- RECORDS FOR THE EXERCISE -
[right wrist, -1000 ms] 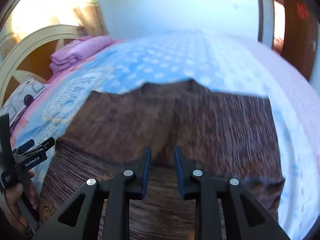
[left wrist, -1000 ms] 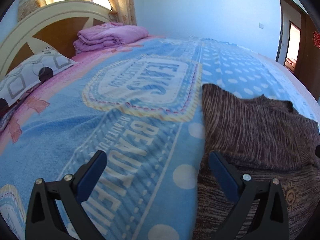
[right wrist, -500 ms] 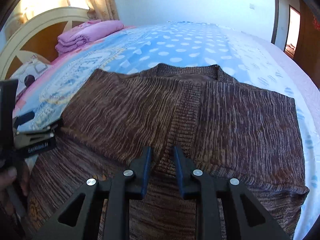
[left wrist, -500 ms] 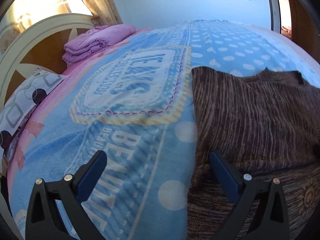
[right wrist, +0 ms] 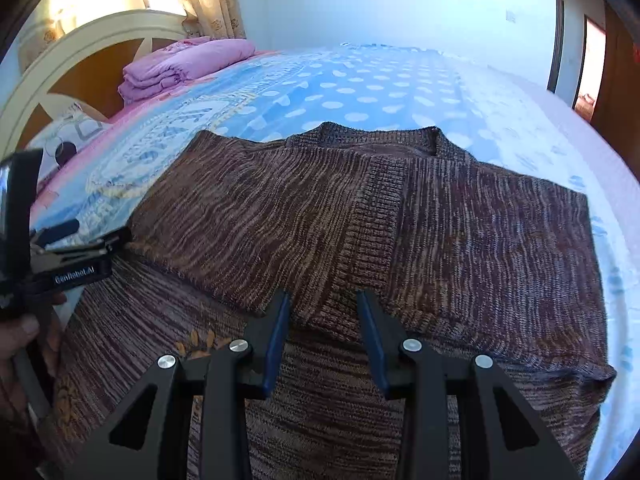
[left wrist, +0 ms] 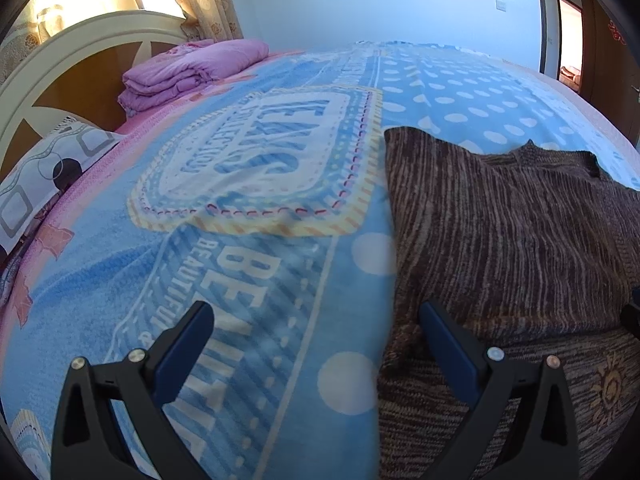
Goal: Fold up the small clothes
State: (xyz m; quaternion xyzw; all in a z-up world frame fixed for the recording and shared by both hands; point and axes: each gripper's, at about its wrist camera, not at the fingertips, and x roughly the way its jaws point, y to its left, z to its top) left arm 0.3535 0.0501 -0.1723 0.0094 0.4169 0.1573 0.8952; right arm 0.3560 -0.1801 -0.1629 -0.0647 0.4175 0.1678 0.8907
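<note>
A brown striped knit sweater (left wrist: 520, 240) (right wrist: 440, 220) lies flat on the bed, both sleeves folded in across its body and the collar at the far end. My left gripper (left wrist: 316, 308) is wide open over the sweater's left edge; one finger is above the blanket, the other above the knit. In the right wrist view the left gripper (right wrist: 80, 236) sits at that edge, held by a hand (right wrist: 24, 328). My right gripper (right wrist: 323, 296) hovers over the folded sleeve ends at the middle. Its jaws are opening, and the pads press on nothing.
A blue dotted blanket (left wrist: 240, 260) with printed lettering covers the bed. A folded pink quilt (left wrist: 188, 72) and a patterned pillow (left wrist: 44, 172) lie by the cream headboard (left wrist: 80, 64). A doorway (left wrist: 568, 56) is at the far right.
The right gripper's jaws have spread from a narrow gap to a wider one. Both grippers have sunk closer to the sweater. The left gripper stays wide open.
</note>
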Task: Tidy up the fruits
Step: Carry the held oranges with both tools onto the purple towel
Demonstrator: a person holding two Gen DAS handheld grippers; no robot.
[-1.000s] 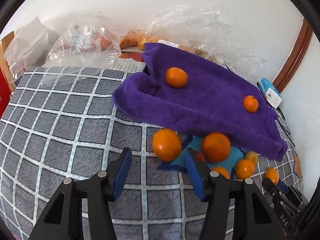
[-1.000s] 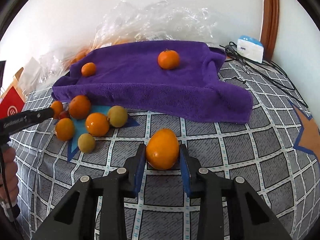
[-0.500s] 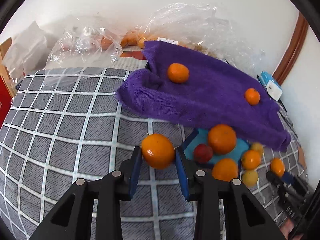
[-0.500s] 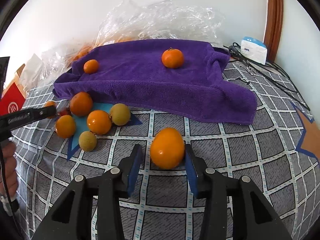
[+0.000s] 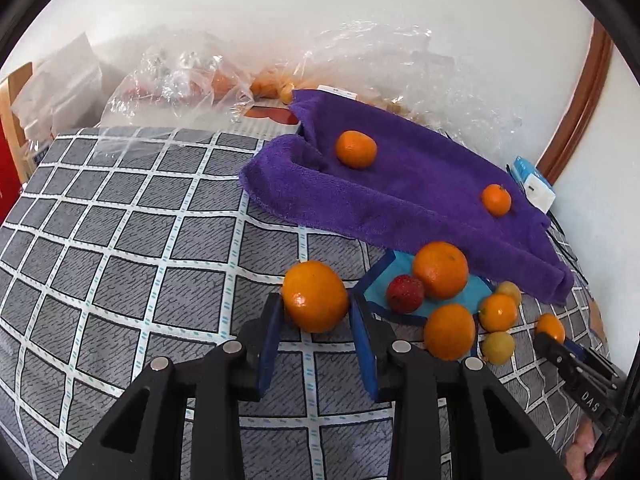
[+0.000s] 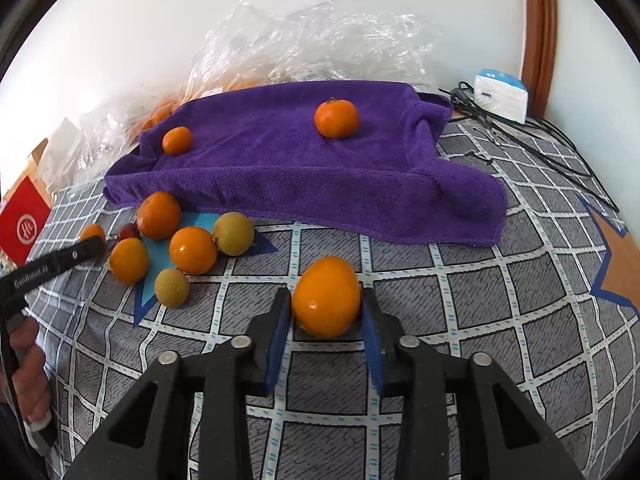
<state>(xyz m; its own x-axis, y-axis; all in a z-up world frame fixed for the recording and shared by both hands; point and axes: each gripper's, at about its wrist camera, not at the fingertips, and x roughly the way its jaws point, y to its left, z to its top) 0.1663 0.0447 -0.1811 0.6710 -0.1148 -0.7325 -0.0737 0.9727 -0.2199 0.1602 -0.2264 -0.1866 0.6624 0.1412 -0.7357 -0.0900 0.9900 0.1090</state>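
Left gripper (image 5: 316, 320) is clamped on an orange (image 5: 315, 302) at frame center; right gripper (image 6: 326, 322), jaws just closing, pinches another orange (image 6: 327, 297) w/ pads at its sides. Risk: round fruit could squirt out & roll across the checked cloth (image 5: 120, 232). Text: "GenRobot.AI" on the black tool (image 6: 44, 268) at left edge; red box (image 6: 24, 226) logo unreadable.

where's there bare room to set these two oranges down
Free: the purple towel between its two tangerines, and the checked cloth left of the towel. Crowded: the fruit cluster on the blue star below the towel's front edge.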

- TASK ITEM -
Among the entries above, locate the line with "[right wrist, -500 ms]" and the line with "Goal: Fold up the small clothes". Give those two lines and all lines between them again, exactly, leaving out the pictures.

- EXERCISE SOLUTION -
[right wrist, -500 ms] 
[left wrist, -500 ms] 
[right wrist, +0 ms] 
[left wrist, +0 ms] 
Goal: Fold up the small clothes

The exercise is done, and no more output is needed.